╔══

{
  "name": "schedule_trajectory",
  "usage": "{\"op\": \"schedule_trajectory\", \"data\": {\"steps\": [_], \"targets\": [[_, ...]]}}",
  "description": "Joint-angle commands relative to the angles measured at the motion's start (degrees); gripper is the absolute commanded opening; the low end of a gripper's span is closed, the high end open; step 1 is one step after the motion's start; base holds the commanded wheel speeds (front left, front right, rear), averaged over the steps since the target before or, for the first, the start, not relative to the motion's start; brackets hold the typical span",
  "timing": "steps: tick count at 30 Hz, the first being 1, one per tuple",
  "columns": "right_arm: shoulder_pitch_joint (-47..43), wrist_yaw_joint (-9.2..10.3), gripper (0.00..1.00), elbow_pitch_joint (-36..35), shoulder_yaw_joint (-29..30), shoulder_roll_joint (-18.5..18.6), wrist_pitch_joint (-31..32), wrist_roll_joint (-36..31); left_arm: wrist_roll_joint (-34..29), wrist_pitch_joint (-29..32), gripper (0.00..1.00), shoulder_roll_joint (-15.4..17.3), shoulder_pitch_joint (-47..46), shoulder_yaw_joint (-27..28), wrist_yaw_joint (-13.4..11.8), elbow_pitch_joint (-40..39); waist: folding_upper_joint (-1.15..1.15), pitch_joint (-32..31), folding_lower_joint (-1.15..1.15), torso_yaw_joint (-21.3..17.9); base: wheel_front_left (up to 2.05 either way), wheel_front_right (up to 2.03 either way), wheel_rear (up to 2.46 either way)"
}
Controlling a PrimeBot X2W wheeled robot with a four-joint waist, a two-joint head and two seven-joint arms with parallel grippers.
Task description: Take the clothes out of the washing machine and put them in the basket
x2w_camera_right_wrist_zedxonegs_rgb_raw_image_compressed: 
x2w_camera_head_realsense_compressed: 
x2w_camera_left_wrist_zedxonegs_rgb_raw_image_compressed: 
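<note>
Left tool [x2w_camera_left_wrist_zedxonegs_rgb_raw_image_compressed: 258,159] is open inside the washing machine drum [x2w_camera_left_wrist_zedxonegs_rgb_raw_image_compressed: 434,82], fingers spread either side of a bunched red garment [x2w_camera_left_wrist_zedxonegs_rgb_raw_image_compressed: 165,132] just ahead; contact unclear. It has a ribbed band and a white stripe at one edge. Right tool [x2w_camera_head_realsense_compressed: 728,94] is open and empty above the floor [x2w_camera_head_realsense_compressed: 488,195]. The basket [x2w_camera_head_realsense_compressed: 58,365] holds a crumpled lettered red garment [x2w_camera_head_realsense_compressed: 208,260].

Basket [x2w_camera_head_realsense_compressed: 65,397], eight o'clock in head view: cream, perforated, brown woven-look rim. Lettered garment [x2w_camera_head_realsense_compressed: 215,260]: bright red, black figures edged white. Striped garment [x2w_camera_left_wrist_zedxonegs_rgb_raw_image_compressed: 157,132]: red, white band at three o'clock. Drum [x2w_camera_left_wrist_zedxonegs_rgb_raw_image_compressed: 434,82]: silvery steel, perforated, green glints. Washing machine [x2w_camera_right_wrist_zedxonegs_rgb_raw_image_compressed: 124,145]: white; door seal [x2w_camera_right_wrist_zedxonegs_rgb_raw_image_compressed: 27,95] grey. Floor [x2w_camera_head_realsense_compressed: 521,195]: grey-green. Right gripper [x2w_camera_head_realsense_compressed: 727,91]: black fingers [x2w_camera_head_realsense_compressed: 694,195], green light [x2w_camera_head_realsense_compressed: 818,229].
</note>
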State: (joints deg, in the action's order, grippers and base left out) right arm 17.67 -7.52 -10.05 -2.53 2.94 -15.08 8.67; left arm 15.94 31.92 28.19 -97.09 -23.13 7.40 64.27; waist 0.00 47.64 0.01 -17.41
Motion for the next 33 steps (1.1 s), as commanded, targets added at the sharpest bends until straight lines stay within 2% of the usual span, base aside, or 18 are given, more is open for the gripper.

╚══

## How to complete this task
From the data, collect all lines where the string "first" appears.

## Answer
  "description": "Joint-angle commands relative to the angles measured at the motion's start (degrees); gripper is the absolute commanded opening; the low end of a gripper's span is closed, the high end open; step 1 is one step after the motion's start; base holds the commanded wheel speeds (front left, front right, rear), averaged over the steps since the target before or, for the first, the start, not relative to the motion's start; brackets hold the typical span",
  "timing": "steps: tick count at 30 Hz, the first being 1, one per tuple",

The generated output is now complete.